Alecs’s blog
Fii linux! Descarca-te de problemele neimportante din memorie!

1) You should choose the right development application. The one that is more fit for your application. Not the one that is in vogue. Do not put your resumee first. Allways consider the technical means that you have on your disposal.

2) Do not build skycrapers if is not necesarily. Diminish the complexity if is not needed.

3) Allways communicate with your client and your team to find the fit solution for your needs.

4) Allways try to find the right ballance between server, client, programmer needs and usability, security and so on.

5) Allways seek the value of the requested features.
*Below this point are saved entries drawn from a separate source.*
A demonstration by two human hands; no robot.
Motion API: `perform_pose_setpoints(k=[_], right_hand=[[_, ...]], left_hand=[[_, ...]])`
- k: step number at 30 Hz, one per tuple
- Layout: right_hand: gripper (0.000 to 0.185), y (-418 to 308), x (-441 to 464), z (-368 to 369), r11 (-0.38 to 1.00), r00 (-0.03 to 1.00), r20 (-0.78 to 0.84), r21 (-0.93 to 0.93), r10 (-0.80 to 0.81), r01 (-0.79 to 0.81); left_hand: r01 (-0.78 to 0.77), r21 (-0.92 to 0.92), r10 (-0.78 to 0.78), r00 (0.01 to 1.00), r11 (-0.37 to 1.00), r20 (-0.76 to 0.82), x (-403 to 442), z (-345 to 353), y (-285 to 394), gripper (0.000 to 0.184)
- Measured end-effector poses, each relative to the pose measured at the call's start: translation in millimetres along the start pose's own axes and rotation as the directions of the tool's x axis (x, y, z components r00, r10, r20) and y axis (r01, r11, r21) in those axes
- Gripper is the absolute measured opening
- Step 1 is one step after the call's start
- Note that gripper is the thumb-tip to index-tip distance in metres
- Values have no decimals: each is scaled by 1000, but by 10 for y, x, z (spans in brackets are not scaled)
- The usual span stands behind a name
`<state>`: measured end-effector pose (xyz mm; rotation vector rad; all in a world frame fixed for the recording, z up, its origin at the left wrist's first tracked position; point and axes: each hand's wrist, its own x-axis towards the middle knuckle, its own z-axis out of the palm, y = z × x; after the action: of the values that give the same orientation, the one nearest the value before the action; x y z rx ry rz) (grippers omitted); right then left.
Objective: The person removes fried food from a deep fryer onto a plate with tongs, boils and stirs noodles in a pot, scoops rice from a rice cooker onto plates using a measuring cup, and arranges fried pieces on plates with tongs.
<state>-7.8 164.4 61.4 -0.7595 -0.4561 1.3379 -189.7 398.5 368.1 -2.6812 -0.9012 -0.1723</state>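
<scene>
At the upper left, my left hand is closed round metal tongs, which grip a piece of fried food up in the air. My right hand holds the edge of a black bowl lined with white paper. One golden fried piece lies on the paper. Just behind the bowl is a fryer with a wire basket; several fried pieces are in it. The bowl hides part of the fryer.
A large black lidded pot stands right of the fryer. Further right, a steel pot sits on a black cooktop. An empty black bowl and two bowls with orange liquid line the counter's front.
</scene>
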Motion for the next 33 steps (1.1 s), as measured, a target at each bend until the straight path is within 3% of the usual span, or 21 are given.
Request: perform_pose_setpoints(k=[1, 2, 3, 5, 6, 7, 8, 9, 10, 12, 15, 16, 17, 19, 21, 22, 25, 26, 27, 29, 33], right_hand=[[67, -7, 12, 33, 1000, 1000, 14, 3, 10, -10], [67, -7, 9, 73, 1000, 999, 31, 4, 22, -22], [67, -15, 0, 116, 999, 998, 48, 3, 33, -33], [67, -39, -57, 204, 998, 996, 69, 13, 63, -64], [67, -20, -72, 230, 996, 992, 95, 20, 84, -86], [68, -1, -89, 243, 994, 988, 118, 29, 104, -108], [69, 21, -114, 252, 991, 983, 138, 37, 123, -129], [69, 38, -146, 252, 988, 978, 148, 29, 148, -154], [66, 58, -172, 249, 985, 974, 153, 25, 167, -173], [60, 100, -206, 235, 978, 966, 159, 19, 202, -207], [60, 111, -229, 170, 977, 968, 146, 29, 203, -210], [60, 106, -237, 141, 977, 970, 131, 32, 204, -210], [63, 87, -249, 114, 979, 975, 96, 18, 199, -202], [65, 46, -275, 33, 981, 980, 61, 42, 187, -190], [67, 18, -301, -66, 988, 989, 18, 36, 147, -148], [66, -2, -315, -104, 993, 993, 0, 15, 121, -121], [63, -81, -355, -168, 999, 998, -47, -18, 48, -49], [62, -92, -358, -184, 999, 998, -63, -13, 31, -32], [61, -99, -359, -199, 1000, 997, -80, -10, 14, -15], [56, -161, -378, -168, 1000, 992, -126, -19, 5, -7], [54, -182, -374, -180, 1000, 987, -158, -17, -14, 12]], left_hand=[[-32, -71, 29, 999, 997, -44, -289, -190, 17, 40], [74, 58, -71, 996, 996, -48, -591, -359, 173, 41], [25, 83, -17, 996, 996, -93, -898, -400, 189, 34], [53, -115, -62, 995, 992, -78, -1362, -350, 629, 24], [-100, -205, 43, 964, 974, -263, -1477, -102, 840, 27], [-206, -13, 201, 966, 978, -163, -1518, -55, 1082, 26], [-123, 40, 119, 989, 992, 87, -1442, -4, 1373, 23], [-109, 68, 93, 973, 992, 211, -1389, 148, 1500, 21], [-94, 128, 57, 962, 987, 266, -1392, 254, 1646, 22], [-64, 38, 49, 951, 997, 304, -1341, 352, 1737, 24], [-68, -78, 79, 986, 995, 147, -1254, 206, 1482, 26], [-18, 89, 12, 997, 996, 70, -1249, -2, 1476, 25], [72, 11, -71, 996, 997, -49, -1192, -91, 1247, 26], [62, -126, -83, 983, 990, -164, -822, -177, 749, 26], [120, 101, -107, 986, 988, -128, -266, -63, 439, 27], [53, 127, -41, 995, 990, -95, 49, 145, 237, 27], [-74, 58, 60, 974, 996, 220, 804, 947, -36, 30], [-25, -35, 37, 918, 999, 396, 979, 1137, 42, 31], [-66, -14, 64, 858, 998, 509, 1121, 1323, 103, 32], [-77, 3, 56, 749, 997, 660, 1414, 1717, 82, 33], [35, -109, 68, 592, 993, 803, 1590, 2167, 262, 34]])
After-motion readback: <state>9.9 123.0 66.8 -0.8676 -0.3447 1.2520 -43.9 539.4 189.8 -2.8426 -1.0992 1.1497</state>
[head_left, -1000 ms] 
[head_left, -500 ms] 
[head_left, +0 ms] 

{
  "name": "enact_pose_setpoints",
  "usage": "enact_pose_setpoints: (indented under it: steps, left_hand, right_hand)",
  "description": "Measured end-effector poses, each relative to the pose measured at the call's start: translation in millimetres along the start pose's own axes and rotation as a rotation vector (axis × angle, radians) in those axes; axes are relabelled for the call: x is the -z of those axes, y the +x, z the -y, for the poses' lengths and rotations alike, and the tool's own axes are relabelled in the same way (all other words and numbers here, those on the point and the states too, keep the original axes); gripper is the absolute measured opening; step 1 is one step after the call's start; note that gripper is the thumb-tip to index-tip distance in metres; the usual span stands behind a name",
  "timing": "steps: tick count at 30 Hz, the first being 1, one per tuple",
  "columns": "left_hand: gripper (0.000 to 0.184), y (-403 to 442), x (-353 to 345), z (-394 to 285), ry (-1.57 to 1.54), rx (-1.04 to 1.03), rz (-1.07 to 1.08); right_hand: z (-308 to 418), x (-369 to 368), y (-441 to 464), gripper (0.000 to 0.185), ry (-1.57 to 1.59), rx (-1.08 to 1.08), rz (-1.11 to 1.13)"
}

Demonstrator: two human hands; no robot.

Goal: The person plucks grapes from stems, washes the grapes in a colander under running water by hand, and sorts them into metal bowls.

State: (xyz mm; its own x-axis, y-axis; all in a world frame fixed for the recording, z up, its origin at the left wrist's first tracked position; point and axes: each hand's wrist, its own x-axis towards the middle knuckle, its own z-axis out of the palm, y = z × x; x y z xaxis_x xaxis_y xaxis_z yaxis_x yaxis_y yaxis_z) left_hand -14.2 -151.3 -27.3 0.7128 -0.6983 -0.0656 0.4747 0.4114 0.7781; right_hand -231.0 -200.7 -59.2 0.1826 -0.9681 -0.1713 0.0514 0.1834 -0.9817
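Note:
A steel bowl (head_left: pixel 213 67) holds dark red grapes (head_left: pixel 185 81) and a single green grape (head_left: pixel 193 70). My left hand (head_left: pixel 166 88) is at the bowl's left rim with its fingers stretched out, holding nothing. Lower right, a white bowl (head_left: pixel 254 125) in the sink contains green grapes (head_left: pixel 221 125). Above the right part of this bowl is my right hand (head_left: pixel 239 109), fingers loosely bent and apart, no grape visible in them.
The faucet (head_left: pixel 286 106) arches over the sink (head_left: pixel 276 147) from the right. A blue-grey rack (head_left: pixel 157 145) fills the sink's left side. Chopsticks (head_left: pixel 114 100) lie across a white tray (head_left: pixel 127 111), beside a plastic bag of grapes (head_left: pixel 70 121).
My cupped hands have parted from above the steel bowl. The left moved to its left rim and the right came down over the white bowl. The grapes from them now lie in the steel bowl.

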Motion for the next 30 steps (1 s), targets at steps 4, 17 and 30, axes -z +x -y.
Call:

You might end-up with with expensive solution to a non important feature.

6) As said Skyscrappers aren’t scalable. Work modular. Make releases often. You will be able to fix more quickly the bugs that might occur. Also, you will be able to anticipate the scalability issues.

7) When you are trying to provide a detailed answer to a customer, try to be as short as possible in your answer. Do not end-up with technical explications. Your client might just get start to bore after first word. He might not be a technical person. The terms like “scalability”, “optimization” might not be in his dictionary with the meaning you want to transmit.

8) Try to get certain datas about the project. Try to put as many questions to clarify the quantity. Answers like “many”, “soon”, “more” should not be accepted as viable options.

9) If you are a software architect and  developer in one project, you should be able to see the micro and the macro. Written specifications do not worth anything. Those are there just to help you figure out how it will end up the project. The main goal is finishing the project.

10) There is no “one-size-fits-all” solution. Each project has own tricks. You only should be able to see which you need to implement, and also, to refine the technical part to be as optimal as possible.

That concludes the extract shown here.